# Facebook Secret Convos - the date keeps changing?



## fairy101

Hi guys,

I'm somewhat confused by the Secret Conversations app in Facebook Messenger.

I'm able to access my partner's messenger and if I go to his: > privacy > secret conversations > it shows his device and another one listed... I can't see the material (obviously because I am not on his phone) but what I don't understand is that the dates keep changing. Previously, I logged in and it showed as: First seen by this device, Jul 11. 

Well, I checked back and now it says "First seen by this device, Jul 30." 

Does this mean there is an ongoing secret conversation happening? I'm just not sure why the date keeps changing. 

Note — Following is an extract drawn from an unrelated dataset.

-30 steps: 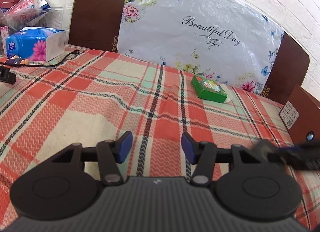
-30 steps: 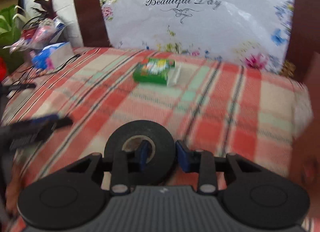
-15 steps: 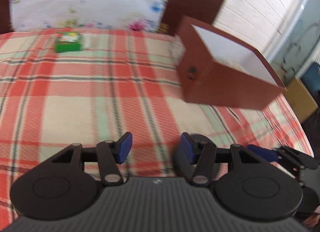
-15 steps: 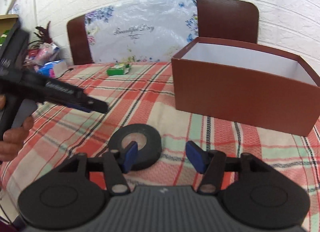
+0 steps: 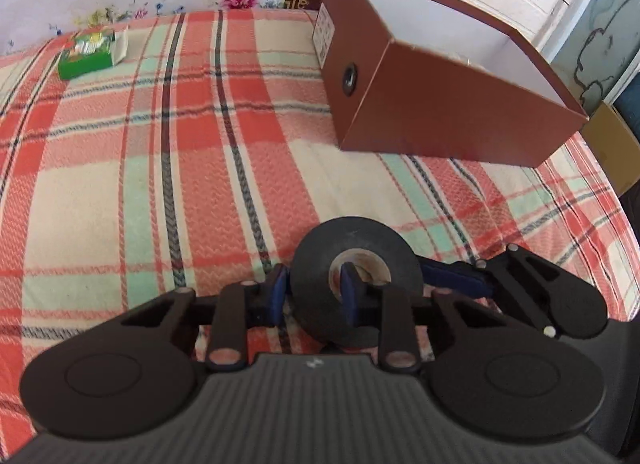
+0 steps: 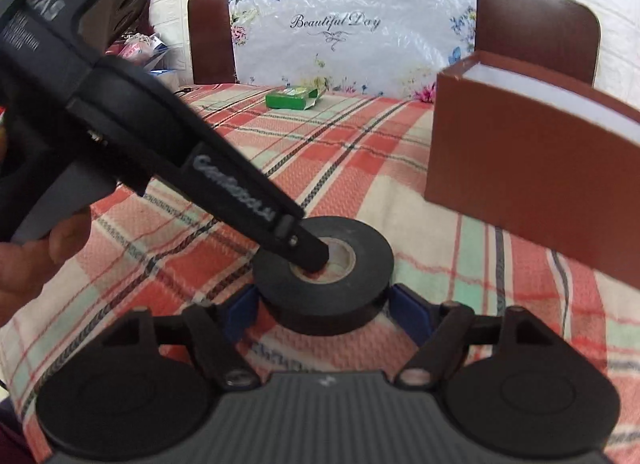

Not looking for judgment, but trying to figure out if this person is cheating on me. There, I said it, and it's crushing and I just want closure.


----------



## Cookiegal

We don't generally get involved in such situations but I can point you to a link that says it's normal that it would show the current date each time you access it (toggle secret conversations on):

https://www.quora.com/On-Facebook-m...-first-time-a-secret-conversation-was-created

Is your phone an iOS or an Android?


----------



## fairy101

Cookiegal said:


> We don't generally get involved in such situations but I can point you to a link that says it's normal that it would show the current date each time you access it (toggle secret conversations on):
> 
> https://www.quora.com/On-Facebook-m...-first-time-a-secret-conversation-was-created
> 
> Is your phone an iOS or an Android?


sorry :/

it is an iOS -the latest apple iphone


----------



## fairy101

Cookiegal said:


> We don't generally get involved in such situations but I can point you to a link that says it's normal that it would show the current date each time you access it (toggle secret conversations on):
> 
> https://www.quora.com/On-Facebook-m...-first-time-a-secret-conversation-was-created
> 
> Is your phone an iOS or an Android?


I checked your link and really appreciate that. It still is a little confusing to me, but I think I get it better than previous.Thank you for your help


----------



## Cookiegal

You're welcome and good luck.


----------